▶ Provided material
----

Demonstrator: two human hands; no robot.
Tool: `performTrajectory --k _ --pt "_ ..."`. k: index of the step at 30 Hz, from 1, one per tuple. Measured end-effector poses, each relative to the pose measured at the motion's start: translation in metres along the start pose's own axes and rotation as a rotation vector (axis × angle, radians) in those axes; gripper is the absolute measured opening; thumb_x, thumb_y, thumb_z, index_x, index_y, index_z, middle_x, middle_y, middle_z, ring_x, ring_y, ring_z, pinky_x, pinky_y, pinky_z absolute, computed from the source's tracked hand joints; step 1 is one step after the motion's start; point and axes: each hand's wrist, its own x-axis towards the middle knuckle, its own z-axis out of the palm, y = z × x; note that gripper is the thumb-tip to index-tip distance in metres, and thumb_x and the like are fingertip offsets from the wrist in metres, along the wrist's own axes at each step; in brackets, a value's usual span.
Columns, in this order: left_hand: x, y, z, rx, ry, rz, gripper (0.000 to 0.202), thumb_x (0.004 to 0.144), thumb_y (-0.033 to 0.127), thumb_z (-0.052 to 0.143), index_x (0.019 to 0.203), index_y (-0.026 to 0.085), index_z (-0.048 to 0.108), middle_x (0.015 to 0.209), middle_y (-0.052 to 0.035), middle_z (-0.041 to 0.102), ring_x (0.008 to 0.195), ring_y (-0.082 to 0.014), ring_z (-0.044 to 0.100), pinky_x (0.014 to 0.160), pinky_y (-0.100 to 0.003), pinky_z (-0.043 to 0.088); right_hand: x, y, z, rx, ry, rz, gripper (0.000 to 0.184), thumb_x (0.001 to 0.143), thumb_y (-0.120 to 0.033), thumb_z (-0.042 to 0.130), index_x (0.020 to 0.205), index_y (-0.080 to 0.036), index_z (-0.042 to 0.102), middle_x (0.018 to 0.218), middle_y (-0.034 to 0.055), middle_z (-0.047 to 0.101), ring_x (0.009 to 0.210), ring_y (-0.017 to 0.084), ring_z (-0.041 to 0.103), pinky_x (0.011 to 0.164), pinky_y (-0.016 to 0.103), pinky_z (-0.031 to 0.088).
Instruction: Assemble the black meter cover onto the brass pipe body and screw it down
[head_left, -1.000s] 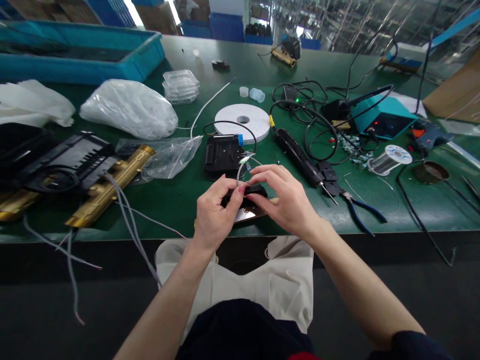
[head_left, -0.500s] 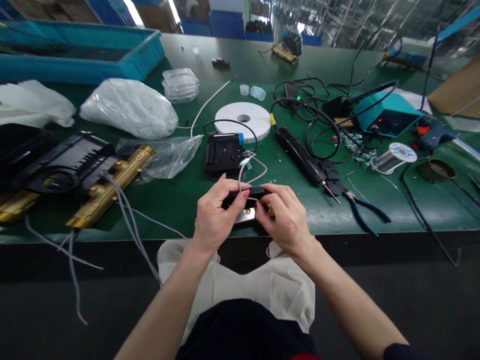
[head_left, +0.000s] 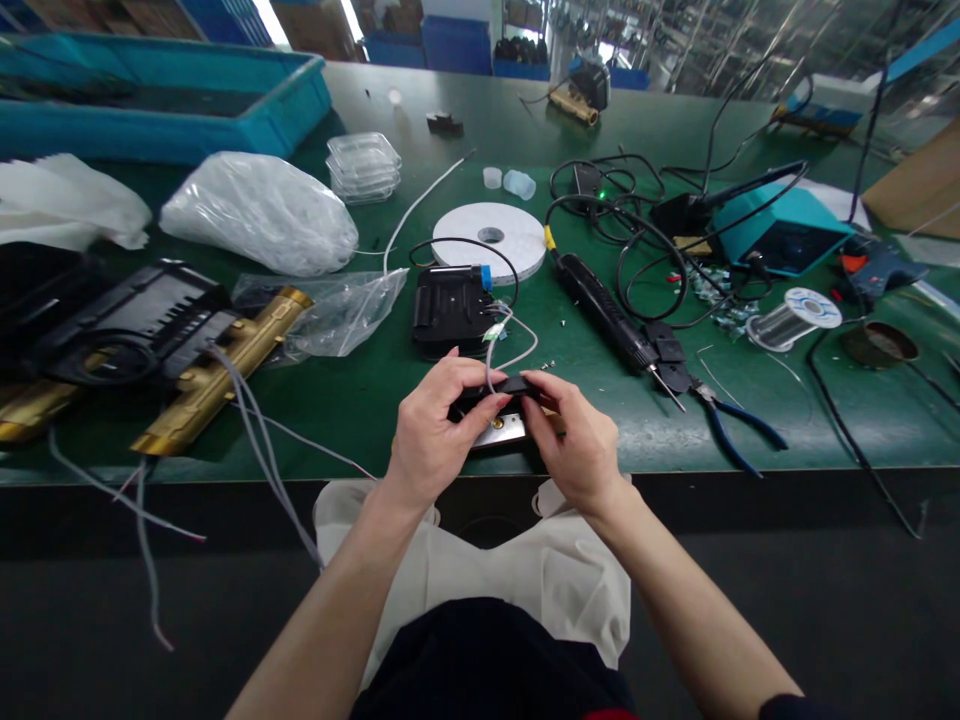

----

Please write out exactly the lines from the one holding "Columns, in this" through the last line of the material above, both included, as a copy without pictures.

▶ Task output
Columns, in this order: left_hand: x, y, z, rx, ry, rz, gripper (0.000 to 0.202), thumb_x (0.004 to 0.144), thumb_y (-0.033 to 0.127), thumb_z (-0.052 to 0.143), index_x (0.019 to 0.203), index_y (-0.026 to 0.085), index_z (-0.048 to 0.108), middle_x (0.015 to 0.209), middle_y (-0.052 to 0.035), middle_z (-0.041 to 0.102), ring_x (0.008 to 0.195), ring_y (-0.082 to 0.014), ring_z (-0.044 to 0.100), pinky_x (0.014 to 0.160), pinky_y (-0.100 to 0.003), pinky_z (-0.043 to 0.088); right_hand: x, y, z, rx, ry, rz, gripper (0.000 to 0.184), thumb_x (0.001 to 0.143), thumb_y (-0.120 to 0.033), thumb_z (-0.042 to 0.130), index_x (0.020 to 0.205), index_y (-0.080 to 0.036), index_z (-0.042 to 0.102), middle_x (0.018 to 0.218), middle_y (-0.034 to 0.055), middle_z (-0.047 to 0.101), ring_x (0.009 to 0.210), ring_y (-0.017 to 0.084), ring_z (-0.041 to 0.103), pinky_x (0.011 to 0.164), pinky_y (-0.016 to 0.103), pinky_z (-0.031 to 0.088).
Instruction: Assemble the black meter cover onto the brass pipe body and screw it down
[head_left, -1.000s] 
[head_left, -0.500s] 
[head_left, +0.000s] 

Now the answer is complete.